Re: [RFC PATCH v5 2/2] Use kernfs_break_active_protection() for device online store callbacks

From: Rafael J. Wysocki
Date: Fri Apr 25 2014 - 08:47:25 EST


On 4/25/2014 3:46 AM, Li Zhong wrote:
On Thu, 2014-04-24 at 12:02 +0200, Rafael J. Wysocki wrote:
On 4/24/2014 10:59 AM, Li Zhong wrote:
On Wed, 2014-04-23 at 18:12 +0200, Rafael J. Wysocki wrote:
On 4/23/2014 4:23 PM, Tejun Heo wrote:
Hello, Rafael.
Hi,

On Wed, Apr 23, 2014 at 12:21:33AM +0200, Rafael J. Wysocki wrote:
Can you please elaborate a bit?
Because it can get involved in larger locking dependency issues by
joining dependency graphs of two otherwise largely disjoint
subsystems. It has potential to create possible deadlocks which don't
need to exist.
Well, I do my best not to add unnecessary locks if that's what you mean.

It is there to protect hotplug operations involving multiple devices
(in different subsystems) from racing with each other. Why exactly
is it bad?
But why would different subsystems, say cpu and memory, use the same
lock? Wouldn't those subsystems already have proper locking inside
their own subsystems?
That locking is not sufficient.

Why add this additional global lock across multiple subsystems?
That basically is because of how eject works when it is triggered via ACPI.

It is signaled for a device at the top of a subtree. It may be a
container of some sort and the eject involves everything below that
device in the ACPI namespace. That may involve multiple subsystem
(CPUs, memory, PCI host bridge, etc.).

We do that in two steps, offline (which can fail) and eject proper
(which can't fail and makes all of the involved devices go away). All
that has to be done in one go with respect to the sysfs-triggered
offline/online and that's why the lock is there.
Thank you for the education. It's more clear to me now why we need this
lock.

I still have some small questions about when this lock is needed:

I could understand sysfs-triggered online is not acceptable when
removing devices in multiple subsystems. But maybe concurrent offline
and remove(with proper per subsystem locks) seems not harmful?
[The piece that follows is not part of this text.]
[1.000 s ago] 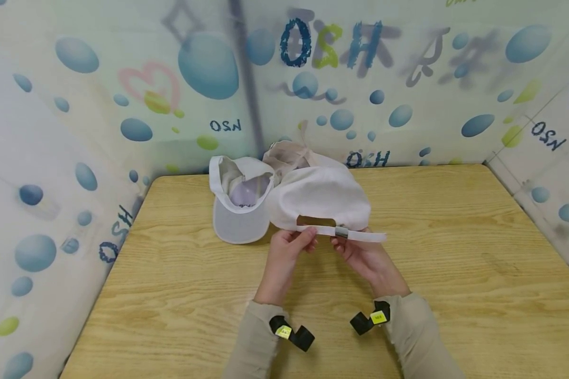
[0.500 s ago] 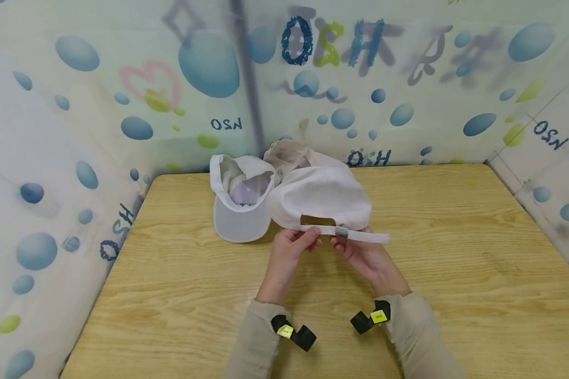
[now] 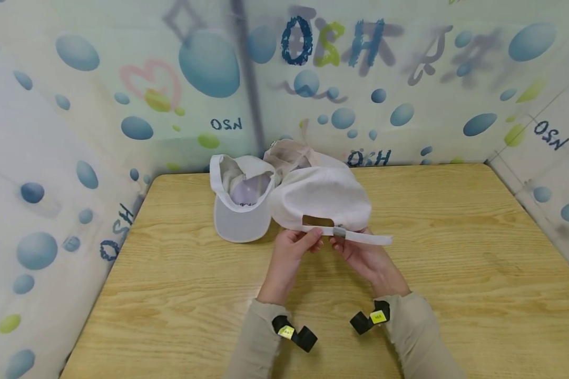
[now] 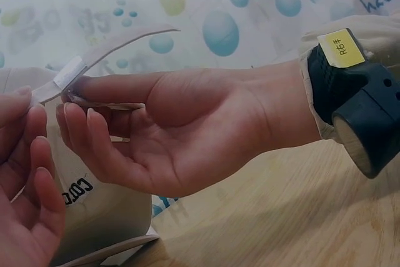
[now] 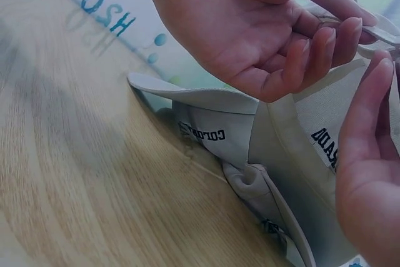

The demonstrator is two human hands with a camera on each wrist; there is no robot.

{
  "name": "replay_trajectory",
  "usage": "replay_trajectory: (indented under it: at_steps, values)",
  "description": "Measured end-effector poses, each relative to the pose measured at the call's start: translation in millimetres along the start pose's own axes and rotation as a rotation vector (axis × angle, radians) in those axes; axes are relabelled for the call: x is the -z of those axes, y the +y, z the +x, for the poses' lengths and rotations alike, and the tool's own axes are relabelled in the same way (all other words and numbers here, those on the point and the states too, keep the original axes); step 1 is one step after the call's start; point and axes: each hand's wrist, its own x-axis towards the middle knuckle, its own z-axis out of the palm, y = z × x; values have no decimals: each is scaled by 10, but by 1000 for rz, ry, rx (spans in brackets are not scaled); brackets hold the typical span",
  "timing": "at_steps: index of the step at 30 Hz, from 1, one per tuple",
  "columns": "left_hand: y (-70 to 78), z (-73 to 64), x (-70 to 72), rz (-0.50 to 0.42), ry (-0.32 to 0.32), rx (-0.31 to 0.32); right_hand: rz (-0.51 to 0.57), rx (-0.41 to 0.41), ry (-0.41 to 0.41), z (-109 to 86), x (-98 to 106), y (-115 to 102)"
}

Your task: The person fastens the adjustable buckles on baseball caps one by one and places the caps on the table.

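My left hand (image 3: 290, 252) and right hand (image 3: 366, 259) hold the back strap of a white cap (image 3: 324, 192) whose rounded back faces me. The left thumb presses on the strap left of the metal buckle (image 3: 339, 231). My right thumb and fingers pinch at the buckle, partly hidden beneath it in the head view. A loose strap tail (image 3: 370, 239) sticks out to the right, and curves upward in the left wrist view. Dark lettering shows on the cap (image 4: 106, 223) below the hands in that view.
Left of the held cap, another white cap (image 3: 242, 223) lies with its opening up and its brim towards me. Behind them lies a pinkish-beige cap (image 3: 289, 152) against the printed backdrop (image 3: 275, 116). All rest on a wood-grain table (image 3: 180, 284).
The loose strap tail reaches slightly farther right, and the buckle sits a little farther left. The gap above the strap has narrowed slightly. Both hands keep nearly the same place.
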Motion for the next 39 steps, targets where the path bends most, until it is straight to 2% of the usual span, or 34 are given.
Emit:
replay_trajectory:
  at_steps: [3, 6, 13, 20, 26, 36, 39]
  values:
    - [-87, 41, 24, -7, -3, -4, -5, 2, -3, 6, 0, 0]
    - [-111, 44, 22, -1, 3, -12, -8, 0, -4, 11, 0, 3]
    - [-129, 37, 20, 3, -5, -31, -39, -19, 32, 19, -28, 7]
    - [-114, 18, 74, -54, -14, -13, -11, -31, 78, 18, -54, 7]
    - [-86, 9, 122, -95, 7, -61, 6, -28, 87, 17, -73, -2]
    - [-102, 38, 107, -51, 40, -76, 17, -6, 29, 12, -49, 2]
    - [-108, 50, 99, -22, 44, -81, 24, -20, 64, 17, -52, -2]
And if we just want to remove some devices in a specific subsystem, e.g.
like writing /cpu/release, if it just wants to offline and remove some
cpus, then maybe we don't require the device_hotplug_lock to be taken?
No and no.

If the offline phase fails for any device in the subtree, we roll back
the operation
and online devices that have already been offlined by it. Also the ACPI
hot-addition
needs to acquire device_hotplug_lock so that it doesn't race with ejects
and so
that lock needs to be taken by sysfs-triggered offline too.
I can understand that hot-addition needs the device_hotplug lock, but
still not very clear about the offline.

I guess your are describing following scenario:

user A: (trying remove cpu 1 and memory 1-10)

lock_device_hotplug
offline cpu with cpu locks -- successful
offline memories with memory locks -- failed, e.g. for memory8
online cpu and memory with their locks
unlock_device_hotplug

What about if all is successful and CPU1 is gone before device_hotplug_lock is released?

user B: (trying offline cpu 1)

offline cpu with cpu locks

But I don't see any problem for user B not taking the device_hotplug
lock. The result may be different for user B to take or not take the
lock. But I think it could be seen as concurrent online/offline for cpu1
under cpu hotplug locks, which just depends on which is executed last?

Or did I miss something here?

Yes, you could do offline in parallel with user A without taking device_hotplug_lock, but the result may be surprising to user B then.

With device _hotplug_lock user B will always see CPU1 off line (or gone) after his offline in this scenario, while without taking the lock user B may sometimes see CPU1 on line after his offline. I don't think that's a good thing.